# [Activity]
In the records below, find each line with the word "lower" and copy it.

# [Dataset]
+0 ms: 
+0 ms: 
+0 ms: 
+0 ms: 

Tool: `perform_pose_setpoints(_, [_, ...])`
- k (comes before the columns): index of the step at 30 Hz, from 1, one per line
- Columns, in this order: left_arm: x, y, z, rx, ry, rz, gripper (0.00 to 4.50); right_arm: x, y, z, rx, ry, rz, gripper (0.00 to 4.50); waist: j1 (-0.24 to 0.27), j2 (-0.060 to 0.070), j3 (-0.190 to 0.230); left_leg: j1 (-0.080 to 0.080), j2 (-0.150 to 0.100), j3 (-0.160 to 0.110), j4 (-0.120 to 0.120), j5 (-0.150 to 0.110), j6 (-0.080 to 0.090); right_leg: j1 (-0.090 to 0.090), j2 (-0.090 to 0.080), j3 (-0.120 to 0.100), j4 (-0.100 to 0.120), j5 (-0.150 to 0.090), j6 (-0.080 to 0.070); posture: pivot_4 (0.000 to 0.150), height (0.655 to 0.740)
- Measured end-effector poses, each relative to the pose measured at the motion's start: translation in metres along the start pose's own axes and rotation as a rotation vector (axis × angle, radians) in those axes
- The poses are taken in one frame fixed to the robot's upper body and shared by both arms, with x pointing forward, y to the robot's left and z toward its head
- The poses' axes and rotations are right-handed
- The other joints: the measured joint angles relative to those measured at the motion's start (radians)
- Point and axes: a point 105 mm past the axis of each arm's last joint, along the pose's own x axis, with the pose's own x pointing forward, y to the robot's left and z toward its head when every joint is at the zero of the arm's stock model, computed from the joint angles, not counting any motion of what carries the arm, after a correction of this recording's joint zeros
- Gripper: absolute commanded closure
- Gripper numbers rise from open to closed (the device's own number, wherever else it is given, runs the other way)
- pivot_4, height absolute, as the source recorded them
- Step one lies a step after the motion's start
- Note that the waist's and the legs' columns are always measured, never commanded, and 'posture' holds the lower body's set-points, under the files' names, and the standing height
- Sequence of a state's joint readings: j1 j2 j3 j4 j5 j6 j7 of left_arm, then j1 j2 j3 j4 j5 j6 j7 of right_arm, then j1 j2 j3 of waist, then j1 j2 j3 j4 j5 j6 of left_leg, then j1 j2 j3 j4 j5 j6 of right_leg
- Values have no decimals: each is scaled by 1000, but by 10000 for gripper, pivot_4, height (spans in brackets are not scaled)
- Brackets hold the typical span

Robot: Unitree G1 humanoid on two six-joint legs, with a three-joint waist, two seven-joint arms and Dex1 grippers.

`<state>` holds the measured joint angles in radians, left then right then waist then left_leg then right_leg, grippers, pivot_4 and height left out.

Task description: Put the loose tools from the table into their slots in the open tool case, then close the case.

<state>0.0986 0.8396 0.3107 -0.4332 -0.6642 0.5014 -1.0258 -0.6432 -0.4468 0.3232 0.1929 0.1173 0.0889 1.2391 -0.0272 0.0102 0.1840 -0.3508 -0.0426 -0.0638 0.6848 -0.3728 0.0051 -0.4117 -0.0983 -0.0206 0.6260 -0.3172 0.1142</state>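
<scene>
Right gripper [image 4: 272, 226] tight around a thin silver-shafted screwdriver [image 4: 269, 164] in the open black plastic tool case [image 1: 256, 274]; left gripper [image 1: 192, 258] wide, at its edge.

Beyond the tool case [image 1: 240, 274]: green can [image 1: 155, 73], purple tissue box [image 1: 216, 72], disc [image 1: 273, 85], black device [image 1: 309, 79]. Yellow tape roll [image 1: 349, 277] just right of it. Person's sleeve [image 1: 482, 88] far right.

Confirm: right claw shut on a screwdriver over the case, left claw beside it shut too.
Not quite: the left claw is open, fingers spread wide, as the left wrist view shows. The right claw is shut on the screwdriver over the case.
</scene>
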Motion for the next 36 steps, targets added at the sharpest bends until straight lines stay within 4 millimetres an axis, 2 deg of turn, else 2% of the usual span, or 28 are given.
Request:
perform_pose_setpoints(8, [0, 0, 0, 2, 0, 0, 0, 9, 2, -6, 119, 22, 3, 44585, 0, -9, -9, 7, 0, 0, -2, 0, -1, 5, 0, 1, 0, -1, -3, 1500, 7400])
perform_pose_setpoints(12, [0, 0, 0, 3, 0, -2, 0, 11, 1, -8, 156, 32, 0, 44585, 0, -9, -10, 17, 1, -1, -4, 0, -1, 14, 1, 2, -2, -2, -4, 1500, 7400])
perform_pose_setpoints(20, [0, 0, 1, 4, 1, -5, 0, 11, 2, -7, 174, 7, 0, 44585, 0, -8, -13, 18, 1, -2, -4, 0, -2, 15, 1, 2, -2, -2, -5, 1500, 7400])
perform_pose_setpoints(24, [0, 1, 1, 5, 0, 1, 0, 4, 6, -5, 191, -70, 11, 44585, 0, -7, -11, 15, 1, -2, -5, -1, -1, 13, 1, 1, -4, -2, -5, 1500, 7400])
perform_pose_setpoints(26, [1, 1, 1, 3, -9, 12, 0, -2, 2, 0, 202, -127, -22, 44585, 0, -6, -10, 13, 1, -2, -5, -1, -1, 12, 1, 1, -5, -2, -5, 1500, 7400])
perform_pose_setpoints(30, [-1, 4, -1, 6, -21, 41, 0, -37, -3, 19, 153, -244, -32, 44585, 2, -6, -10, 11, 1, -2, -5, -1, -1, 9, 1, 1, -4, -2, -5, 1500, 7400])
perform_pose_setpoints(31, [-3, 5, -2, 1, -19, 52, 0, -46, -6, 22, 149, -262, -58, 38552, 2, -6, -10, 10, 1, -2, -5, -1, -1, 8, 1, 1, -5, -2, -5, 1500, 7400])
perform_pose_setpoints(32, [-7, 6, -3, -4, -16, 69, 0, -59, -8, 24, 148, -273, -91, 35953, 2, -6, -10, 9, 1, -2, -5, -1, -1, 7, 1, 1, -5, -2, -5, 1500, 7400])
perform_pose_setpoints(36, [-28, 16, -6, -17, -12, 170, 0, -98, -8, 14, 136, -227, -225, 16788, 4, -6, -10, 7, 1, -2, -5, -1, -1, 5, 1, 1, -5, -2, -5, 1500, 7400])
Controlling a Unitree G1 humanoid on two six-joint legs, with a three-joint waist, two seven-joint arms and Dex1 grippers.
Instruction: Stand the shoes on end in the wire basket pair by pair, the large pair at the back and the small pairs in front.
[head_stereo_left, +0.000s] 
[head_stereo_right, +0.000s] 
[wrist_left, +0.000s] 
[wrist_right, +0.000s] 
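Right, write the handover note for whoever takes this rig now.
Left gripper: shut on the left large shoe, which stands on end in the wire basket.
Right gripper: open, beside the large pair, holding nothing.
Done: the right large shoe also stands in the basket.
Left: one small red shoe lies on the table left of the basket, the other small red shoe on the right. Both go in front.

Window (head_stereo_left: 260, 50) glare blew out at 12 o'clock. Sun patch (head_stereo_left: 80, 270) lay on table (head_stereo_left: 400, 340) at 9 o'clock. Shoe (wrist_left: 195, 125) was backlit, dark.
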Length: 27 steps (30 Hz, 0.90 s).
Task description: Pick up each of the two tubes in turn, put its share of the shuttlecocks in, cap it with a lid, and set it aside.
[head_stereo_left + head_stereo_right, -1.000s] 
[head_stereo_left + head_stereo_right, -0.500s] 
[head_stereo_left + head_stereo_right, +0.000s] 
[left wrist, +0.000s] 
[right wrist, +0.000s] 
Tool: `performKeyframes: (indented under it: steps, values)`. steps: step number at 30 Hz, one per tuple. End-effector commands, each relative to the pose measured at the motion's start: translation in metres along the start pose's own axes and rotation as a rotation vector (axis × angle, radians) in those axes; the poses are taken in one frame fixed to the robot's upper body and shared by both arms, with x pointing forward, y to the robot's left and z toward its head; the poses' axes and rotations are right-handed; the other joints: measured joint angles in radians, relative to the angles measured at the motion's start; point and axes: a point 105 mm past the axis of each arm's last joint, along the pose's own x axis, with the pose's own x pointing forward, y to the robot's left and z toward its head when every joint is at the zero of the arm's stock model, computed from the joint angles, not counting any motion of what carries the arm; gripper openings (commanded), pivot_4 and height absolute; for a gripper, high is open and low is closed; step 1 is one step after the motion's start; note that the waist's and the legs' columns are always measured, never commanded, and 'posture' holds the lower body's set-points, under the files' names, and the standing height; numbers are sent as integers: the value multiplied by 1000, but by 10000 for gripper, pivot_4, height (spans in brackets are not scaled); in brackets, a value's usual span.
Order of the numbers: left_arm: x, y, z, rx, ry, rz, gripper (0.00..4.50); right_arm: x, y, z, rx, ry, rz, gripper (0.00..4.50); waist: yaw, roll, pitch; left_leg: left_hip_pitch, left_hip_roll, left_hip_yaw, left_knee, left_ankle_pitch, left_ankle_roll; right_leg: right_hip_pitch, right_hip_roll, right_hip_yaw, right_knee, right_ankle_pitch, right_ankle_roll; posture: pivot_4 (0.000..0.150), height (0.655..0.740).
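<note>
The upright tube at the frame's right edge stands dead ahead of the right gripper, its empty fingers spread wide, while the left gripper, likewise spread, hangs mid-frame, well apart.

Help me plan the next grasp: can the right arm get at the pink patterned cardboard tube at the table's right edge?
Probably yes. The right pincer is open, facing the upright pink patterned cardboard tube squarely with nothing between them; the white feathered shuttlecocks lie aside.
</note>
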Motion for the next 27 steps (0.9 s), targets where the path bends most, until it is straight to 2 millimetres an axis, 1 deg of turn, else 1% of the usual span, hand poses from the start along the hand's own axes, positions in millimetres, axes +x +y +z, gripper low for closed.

# [Written answer]
- Note that the waist's and the legs' columns are always measured, never commanded, and 'posture' holds the lower body's set-points, under the files' names, and the standing height
Tool: `performKeyframes: (indented under it: steps, values)`. steps: step number at 30 Hz, one per tuple. End-effector commands, each relative to the pose measured at the motion's start: translation in metres along the start pose's own axes and rotation as a rotation vector (axis × angle, radians) in those axes; the poses are taken in one frame fixed to the robot's upper body and shared by both arms, with x pointing forward, y to the robot's left and z toward its head; the poses' axes and rotations are right-handed; the other joints: measured joint angles in radians, relative to the angles measured at the motion's start; point and axes: a point 105 mm past the axis of each arm's last joint, along the pose's own x axis, with the pose's own x pointing forward, y to the robot's left and z toward its head when every joint is at the zero of the arm's stock model, computed from the joint angles, not counting any motion of what carries the arm; gripper openings (commanded), pivot_4 and height absolute; for a gripper, high is open and low is closed; step 1 is one step after the motion's start; note that the waist's and the legs' columns are always measured, never commanded, and 'posture' holds the lower body's set-points, under the files' names, and the standing height; numbers are sent as integers: the value multiplied by 1000, but by 10000 for gripper, pivot_4, height (spans in brackets are not scaled); in brackets, a value's usual span.

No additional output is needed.